Prompt
Print the data once more, exactly as supplied.

Recorded data
◇ ◇ ◇

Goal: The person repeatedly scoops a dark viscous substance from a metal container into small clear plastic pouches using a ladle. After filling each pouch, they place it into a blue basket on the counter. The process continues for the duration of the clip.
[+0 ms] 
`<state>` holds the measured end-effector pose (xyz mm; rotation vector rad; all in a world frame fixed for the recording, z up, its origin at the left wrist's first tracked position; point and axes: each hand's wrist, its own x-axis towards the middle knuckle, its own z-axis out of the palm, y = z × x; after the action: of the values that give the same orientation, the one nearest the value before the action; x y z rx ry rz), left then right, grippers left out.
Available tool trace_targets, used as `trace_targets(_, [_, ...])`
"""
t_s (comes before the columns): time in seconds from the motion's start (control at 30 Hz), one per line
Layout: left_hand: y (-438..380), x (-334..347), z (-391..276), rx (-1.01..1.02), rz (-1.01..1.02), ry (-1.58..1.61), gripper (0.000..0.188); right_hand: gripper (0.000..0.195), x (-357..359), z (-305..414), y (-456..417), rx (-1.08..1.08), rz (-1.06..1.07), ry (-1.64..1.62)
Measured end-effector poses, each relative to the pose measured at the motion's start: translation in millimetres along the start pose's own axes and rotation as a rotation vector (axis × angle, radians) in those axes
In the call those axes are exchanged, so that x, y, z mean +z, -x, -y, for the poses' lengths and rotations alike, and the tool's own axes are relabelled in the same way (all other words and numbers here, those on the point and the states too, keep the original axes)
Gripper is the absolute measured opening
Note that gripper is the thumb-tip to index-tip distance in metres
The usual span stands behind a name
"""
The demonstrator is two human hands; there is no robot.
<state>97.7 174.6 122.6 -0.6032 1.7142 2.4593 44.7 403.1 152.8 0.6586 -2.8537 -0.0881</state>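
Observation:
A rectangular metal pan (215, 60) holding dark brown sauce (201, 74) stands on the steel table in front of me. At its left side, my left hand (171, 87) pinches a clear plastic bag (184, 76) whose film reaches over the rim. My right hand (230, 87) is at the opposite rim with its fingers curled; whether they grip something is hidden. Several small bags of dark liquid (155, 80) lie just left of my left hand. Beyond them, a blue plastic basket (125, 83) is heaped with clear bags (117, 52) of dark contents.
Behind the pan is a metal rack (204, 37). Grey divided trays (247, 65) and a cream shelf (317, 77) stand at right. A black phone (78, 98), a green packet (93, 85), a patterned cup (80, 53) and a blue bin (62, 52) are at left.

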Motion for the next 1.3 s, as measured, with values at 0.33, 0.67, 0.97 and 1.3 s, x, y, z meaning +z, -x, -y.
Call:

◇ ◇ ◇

Solved problem
Goal: The person repeatedly scoops a dark viscous substance from a metal container into small clear plastic pouches using a ladle. After filling each pouch, they place it into a blue basket on the counter. The process continues for the duration of the clip.
[+0 ms] 
`<state>` holds the measured end-effector pose (xyz mm; rotation vector rad; all in a world frame fixed for the recording, z up, its origin at the left wrist's first tracked position; point and axes: each hand's wrist, its own x-axis towards the middle knuckle, its own z-axis out of the palm, y = z × x; after the action: of the values that give the same orientation, the one nearest the value before the action; x y z rx ry rz), left then right, grippers left out.
Available tool trace_targets, used as `trace_targets(_, [_, ...])`
"""
t_s (comes before the columns): time in seconds from the motion's start (control at 30 Hz), one per line
Layout: left_hand: y (-438..380), x (-334..347), z (-391..276), rx (-1.01..1.02), rz (-1.01..1.02), ry (-1.58..1.61), gripper (0.000..0.188); right_hand: gripper (0.000..0.195), x (-357..359), z (-305..414), y (-456..417), rx (-1.08..1.08), rz (-1.06..1.07), ry (-1.64..1.62)
Measured end-effector poses, each relative to the pose measured at the motion's start: translation in millimetres along the start pose's own axes and rotation as a rotation vector (axis × angle, radians) in those axes
In the call those axes are exchanged, so that x, y, z mean +z, -x, -y, for the poses' lengths and rotations alike, and the tool's own axes are relabelled in the same way (all other words and numbers here, those on the point and the states too, keep the original axes)
Gripper is the absolute measured opening
Note that gripper is the thumb-tip to index-tip distance in metres
The usual span stands behind a name
"""
The demonstrator is two human hands; there is no robot.
<state>97.7 174.6 122.6 -0.6032 1.7142 2.4593 44.7 403.1 152.8 0.6586 -2.8537 -0.0881</state>
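Observation:
A rectangular metal pan (215, 60) holding dark brown sauce (201, 74) stands on the steel table in front of me. At its left side, my left hand (171, 87) pinches a clear plastic bag (184, 76) whose film reaches over the rim. My right hand (230, 87) is at the opposite rim with its fingers curled; whether they grip something is hidden. Several small bags of dark liquid (155, 80) lie just left of my left hand. Beyond them, a blue plastic basket (125, 83) is heaped with clear bags (117, 52) of dark contents.
Behind the pan is a metal rack (204, 37). Grey divided trays (247, 65) and a cream shelf (317, 77) stand at right. A black phone (78, 98), a green packet (93, 85), a patterned cup (80, 53) and a blue bin (62, 52) are at left.
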
Motion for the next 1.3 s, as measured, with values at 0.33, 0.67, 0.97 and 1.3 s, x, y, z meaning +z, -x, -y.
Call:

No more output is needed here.